Work instructions => Print every line of the listing below, starting with the line that holds "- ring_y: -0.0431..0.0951" and going on through the line that holds "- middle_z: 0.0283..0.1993", both included, and print nothing else.

Raw data =>

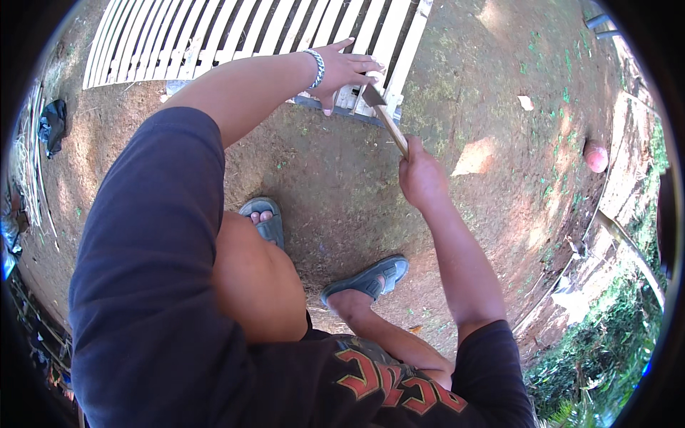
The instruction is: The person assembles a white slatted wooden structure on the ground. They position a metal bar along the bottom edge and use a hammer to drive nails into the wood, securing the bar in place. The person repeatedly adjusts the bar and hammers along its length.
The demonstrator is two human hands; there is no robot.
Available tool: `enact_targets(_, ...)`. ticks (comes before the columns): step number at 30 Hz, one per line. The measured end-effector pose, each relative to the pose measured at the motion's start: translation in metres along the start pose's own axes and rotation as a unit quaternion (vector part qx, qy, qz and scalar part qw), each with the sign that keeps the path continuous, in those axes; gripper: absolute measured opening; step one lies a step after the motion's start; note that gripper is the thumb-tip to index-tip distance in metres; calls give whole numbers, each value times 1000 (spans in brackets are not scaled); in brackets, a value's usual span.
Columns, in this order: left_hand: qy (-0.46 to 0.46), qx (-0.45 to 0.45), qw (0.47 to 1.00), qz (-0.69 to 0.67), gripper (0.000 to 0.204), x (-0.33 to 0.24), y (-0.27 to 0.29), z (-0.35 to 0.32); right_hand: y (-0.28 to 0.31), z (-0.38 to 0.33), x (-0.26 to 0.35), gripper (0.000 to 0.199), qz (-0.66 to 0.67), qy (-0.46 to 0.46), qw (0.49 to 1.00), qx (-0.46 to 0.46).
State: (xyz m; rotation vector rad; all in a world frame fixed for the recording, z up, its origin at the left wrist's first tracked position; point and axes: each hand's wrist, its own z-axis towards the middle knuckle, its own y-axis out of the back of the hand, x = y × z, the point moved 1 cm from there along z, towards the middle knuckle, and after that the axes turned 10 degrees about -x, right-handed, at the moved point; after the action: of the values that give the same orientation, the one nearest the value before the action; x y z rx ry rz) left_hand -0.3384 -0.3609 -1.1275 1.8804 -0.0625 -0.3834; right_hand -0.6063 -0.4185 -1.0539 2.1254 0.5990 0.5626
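My right hand (422,175) is closed round the light wooden handle of a hammer-like tool (391,123). Its dark, flat metal head points up and left, close to the fingertips of my other hand. My left hand (345,71), a braided band on its wrist, rests with fingers spread on the near right corner of a slatted panel (246,28). Pale, narrow strips make up this panel, running side by side over cross pieces. Whether a small piece lies under my left fingertips is hidden.
Bare brown earth (321,171) surrounds my sandalled feet (367,279). A reddish round object (595,155) lies to the right, before a bank with green plants (606,357). Dark plastic (52,128) and thin sticks (34,157) lie at the far left.
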Motion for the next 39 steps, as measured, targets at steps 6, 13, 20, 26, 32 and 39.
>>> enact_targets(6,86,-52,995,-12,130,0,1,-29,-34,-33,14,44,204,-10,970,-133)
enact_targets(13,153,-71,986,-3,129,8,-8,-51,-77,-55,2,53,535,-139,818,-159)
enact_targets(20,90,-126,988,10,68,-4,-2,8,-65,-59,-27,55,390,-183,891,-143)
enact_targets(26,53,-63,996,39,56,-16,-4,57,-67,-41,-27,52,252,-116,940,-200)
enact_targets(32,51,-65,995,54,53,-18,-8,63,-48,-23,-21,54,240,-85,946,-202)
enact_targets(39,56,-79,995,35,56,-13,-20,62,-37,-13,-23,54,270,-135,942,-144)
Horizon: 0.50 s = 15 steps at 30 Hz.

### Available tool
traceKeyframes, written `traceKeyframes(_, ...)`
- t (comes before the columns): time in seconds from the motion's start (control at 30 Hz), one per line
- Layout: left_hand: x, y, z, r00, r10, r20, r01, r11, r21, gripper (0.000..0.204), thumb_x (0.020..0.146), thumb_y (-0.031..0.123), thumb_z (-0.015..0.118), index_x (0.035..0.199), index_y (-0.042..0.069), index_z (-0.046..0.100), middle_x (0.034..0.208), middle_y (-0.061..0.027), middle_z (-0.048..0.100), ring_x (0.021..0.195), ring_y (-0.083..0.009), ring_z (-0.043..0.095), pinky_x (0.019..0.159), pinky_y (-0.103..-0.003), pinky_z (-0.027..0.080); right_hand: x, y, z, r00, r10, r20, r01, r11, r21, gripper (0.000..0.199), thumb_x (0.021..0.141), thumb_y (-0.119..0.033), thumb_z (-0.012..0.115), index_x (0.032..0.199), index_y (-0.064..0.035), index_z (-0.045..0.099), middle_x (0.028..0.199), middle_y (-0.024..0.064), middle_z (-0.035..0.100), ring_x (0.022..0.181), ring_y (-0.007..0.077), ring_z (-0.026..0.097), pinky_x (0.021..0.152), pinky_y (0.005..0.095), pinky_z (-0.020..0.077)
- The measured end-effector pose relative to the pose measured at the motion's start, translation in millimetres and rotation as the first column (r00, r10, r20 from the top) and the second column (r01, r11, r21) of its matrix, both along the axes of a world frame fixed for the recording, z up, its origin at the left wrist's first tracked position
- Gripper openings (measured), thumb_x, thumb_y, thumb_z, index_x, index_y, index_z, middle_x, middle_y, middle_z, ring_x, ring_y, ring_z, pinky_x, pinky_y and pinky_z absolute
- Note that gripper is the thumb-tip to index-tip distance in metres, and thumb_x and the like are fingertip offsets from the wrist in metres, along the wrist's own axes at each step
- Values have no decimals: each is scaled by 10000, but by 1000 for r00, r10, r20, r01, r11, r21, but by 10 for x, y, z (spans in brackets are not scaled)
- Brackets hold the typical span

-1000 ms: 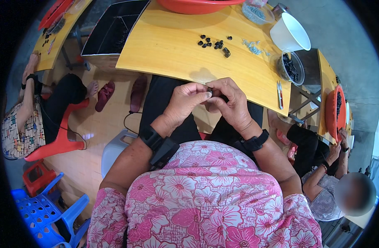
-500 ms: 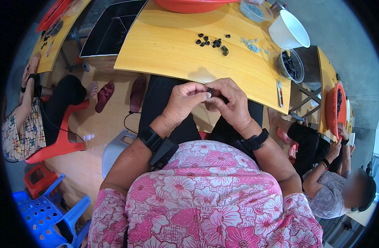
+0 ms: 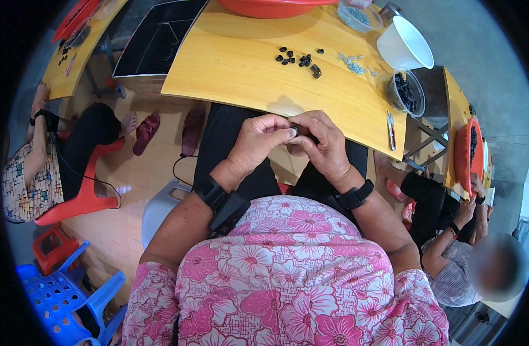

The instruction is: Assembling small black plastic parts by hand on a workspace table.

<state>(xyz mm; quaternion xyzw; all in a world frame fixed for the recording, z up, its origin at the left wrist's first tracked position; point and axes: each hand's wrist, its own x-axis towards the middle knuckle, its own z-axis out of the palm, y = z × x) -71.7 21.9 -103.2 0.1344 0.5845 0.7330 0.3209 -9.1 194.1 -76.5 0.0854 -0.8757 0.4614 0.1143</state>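
My left hand (image 3: 255, 141) and my right hand (image 3: 322, 144) meet just off the table's near edge, above my lap. Both are closed, fingertips pinching a small black part (image 3: 294, 131) between them; most of it is hidden by the thumbs and fingers. On the wooden table (image 3: 230, 63) ahead lie several small black pieces (image 3: 305, 60) in a loose cluster. Right of them is a scatter of small clear pieces (image 3: 353, 64). A clear tub (image 3: 421, 104) of black parts stands at the table's right side, with red-handled snips (image 3: 391, 131) lying nearer me.
A white bucket (image 3: 406, 43) tilts at the far right, beside a clear bowl (image 3: 359, 17) of small pieces. At the far edge sits a red basin (image 3: 270, 7). A black-lined box (image 3: 154, 43) stands left of the table. Other people sit at tables on both sides.
My hands stay together with hardly any movement at the fingertips. The person on the right has shifted their head, and the person on the left has moved an arm slightly.
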Motion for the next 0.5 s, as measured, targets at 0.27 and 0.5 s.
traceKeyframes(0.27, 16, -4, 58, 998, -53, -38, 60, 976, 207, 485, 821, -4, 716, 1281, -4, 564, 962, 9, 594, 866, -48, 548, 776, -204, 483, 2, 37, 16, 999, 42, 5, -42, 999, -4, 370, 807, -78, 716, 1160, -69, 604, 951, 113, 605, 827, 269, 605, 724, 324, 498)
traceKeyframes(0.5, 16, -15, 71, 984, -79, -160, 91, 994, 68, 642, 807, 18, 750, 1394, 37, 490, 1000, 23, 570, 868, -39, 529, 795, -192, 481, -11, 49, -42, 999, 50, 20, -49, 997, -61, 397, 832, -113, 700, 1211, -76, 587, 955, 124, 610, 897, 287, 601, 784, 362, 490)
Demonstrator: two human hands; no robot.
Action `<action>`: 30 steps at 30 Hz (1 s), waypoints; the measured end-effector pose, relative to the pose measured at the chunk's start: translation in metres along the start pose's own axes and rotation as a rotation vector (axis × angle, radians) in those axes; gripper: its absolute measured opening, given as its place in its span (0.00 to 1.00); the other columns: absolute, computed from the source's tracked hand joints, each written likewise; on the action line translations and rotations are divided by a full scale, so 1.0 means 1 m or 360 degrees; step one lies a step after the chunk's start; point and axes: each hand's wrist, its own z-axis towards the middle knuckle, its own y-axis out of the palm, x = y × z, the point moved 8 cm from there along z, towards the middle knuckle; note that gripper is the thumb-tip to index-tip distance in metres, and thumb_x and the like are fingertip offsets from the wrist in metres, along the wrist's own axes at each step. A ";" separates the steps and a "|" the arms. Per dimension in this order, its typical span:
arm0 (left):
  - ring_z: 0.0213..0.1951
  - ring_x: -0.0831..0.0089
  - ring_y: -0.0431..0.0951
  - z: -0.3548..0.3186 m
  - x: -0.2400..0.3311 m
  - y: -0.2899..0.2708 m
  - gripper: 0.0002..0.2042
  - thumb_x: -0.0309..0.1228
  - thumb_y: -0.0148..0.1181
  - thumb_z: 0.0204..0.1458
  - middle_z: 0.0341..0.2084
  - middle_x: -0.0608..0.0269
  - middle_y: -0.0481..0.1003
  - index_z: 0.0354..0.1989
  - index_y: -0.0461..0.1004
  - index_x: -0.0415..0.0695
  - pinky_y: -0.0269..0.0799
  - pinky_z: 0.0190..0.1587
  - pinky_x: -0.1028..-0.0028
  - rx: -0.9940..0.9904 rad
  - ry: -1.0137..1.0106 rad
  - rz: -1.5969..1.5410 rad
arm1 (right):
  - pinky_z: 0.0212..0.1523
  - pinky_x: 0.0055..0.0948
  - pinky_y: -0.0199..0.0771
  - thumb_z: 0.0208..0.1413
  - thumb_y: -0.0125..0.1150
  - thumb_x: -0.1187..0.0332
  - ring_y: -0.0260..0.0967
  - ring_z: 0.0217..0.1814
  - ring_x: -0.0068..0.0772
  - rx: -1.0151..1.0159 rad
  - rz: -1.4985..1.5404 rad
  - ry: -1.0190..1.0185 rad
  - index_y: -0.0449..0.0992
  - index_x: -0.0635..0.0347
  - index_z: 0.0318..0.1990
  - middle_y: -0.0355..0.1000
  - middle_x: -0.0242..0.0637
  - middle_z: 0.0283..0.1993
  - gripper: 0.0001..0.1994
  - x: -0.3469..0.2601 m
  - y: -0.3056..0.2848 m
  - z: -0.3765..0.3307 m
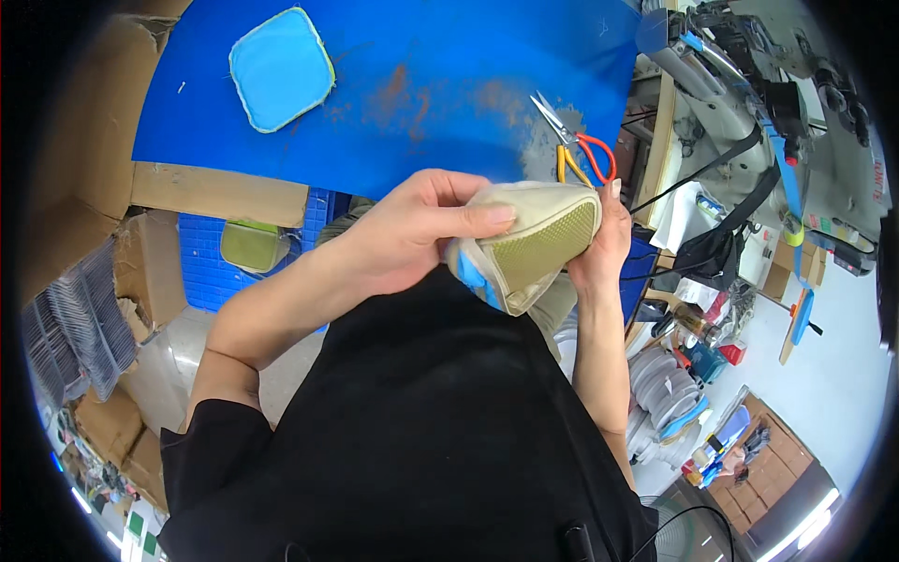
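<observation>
While both hands meet at chest height over the black garment (431,412), head view records: one beige pouch (529,245) with green mesh face and light-blue trim, held between them just below the blue table (440,84) edge. Left hand (412,229): fingers curled over the pouch's top, thumb pressed flat along its upper seam. Right hand (604,245): mostly hidden behind the pouch, fingers cupping its far end. On the table: one light-blue square pad (281,68), well apart; one pair of scissors (576,145) with red and yellow handles, near the right hand. Sewing machine (749,94) at right.
</observation>
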 end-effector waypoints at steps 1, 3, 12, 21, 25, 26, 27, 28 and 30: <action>0.43 0.76 0.81 0.000 -0.003 0.002 0.14 0.33 0.64 0.61 0.42 0.61 0.82 0.49 0.79 0.35 0.76 0.49 0.73 -0.0018 -0.0039 -0.0139 | 0.34 0.25 0.78 0.71 0.54 0.50 0.77 0.30 0.23 0.0034 0.0012 -0.0009 0.81 0.61 0.35 0.81 0.35 0.33 0.22 0.002 0.000 0.002; 0.42 0.76 0.81 -0.001 -0.001 0.006 0.14 0.32 0.65 0.61 0.41 0.61 0.82 0.48 0.79 0.35 0.75 0.48 0.73 -0.0006 -0.0072 -0.0270 | 0.34 0.25 0.78 0.70 0.55 0.50 0.77 0.30 0.24 -0.0004 0.0004 -0.0010 0.81 0.61 0.35 0.81 0.36 0.32 0.22 0.001 0.006 0.004; 0.40 0.76 0.81 -0.002 0.004 0.007 0.12 0.30 0.64 0.60 0.39 0.62 0.81 0.47 0.79 0.35 0.74 0.46 0.73 -0.0041 -0.0127 -0.0371 | 0.34 0.23 0.75 0.71 0.54 0.50 0.76 0.31 0.23 -0.0086 -0.0016 -0.0044 0.79 0.62 0.35 0.80 0.36 0.32 0.22 0.003 0.013 0.008; 0.33 0.85 0.72 0.003 0.065 -0.003 0.12 0.32 0.74 0.51 0.27 0.69 0.77 0.35 0.80 0.38 0.69 0.36 0.76 0.0059 0.0284 0.1405 | 0.28 0.25 0.54 0.62 0.67 0.61 0.51 0.29 0.16 -0.0359 -0.1300 -0.0480 0.65 0.58 0.24 0.58 0.22 0.23 0.20 -0.032 0.058 -0.008; 0.31 0.77 0.75 0.002 0.090 -0.012 0.09 0.27 0.71 0.48 0.27 0.65 0.75 0.36 0.80 0.39 0.70 0.37 0.73 0.0196 0.0526 0.1491 | 0.27 0.27 0.55 0.57 0.71 0.68 0.52 0.27 0.20 -0.0267 -0.1463 -0.0620 0.65 0.60 0.25 0.59 0.29 0.21 0.18 -0.041 0.085 -0.018; 0.31 0.73 0.76 -0.002 0.100 -0.022 0.09 0.25 0.70 0.46 0.27 0.64 0.75 0.36 0.81 0.40 0.71 0.37 0.72 0.0337 0.0712 0.1639 | 0.26 0.28 0.56 0.56 0.70 0.71 0.53 0.26 0.23 -0.0339 -0.1573 -0.0646 0.65 0.61 0.26 0.59 0.31 0.21 0.16 -0.044 0.096 -0.025; 0.31 0.70 0.77 -0.004 0.108 -0.033 0.09 0.24 0.68 0.44 0.28 0.63 0.75 0.36 0.81 0.41 0.71 0.37 0.71 0.0471 0.0898 0.1779 | 0.26 0.30 0.57 0.55 0.69 0.74 0.54 0.25 0.25 -0.0401 -0.1688 -0.0670 0.65 0.61 0.27 0.60 0.33 0.22 0.14 -0.049 0.108 -0.035; 0.32 0.66 0.78 -0.008 0.116 -0.043 0.10 0.22 0.67 0.43 0.28 0.62 0.75 0.36 0.82 0.42 0.72 0.37 0.70 0.0602 0.1084 0.1917 | 0.26 0.31 0.58 0.54 0.67 0.77 0.55 0.24 0.28 -0.0457 -0.1803 -0.0694 0.65 0.61 0.27 0.60 0.35 0.22 0.13 -0.050 0.116 -0.042; 0.32 0.60 0.78 -0.016 0.123 -0.062 0.12 0.21 0.65 0.40 0.29 0.60 0.75 0.36 0.83 0.44 0.72 0.36 0.68 0.0922 0.1295 0.2080 | 0.27 0.36 0.61 0.49 0.61 0.84 0.58 0.24 0.38 -0.0601 -0.1914 -0.0823 0.64 0.61 0.28 0.59 0.42 0.24 0.11 -0.037 0.117 -0.040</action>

Output for this task =>
  - ring_y: -0.0431..0.0951
  - z: -0.3548..0.3186 m
  - x: -0.2400..0.3311 m
  - y: -0.2899..0.2708 m
  - gripper: 0.0002..0.2042
  - thumb_x: -0.0309..0.1228
  - thumb_y: -0.0148..0.1181
  - thumb_z: 0.0204..0.1458
  - middle_z: 0.0341..0.2084
  - middle_x: -0.0608..0.0269
  - middle_y: -0.0481..0.1003
  - index_z: 0.0354..0.1989
  - index_y: -0.0461..0.1004
  - index_x: -0.0415..0.0695
  - pinky_y: -0.0269..0.0799
  - pinky_z: 0.0190..0.1587
  - pinky_x: -0.1028..-0.0028
  - rx: -0.9940..0.9904 rad
  - ry: -1.0137..1.0106 rad
  - rz: -1.5969..1.5410 rad
arm1 (right):
  - pinky_z: 0.0212..0.1523
  - pinky_x: 0.0055..0.0948
  - pinky_y: -0.0199..0.0771
  - thumb_z: 0.0208..0.1413
  - thumb_y: -0.0125..0.1150
  - thumb_x: -0.1187..0.0332
  - ring_y: -0.0260..0.0967
  - ring_z: 0.0217..0.1814
  - ring_x: -0.0068..0.0772
  - rx: -1.0151..1.0159 rad
  - rz: -1.4985..1.5404 rad
  - ry: -1.0190..1.0185 rad
  - index_y: -0.0449..0.0992
  - index_x: -0.0635..0.0347
  - index_z: 0.0318..0.1990
  - middle_y: -0.0355..0.1000
  - middle_x: -0.0242..0.0637
  - middle_z: 0.0283..0.1993

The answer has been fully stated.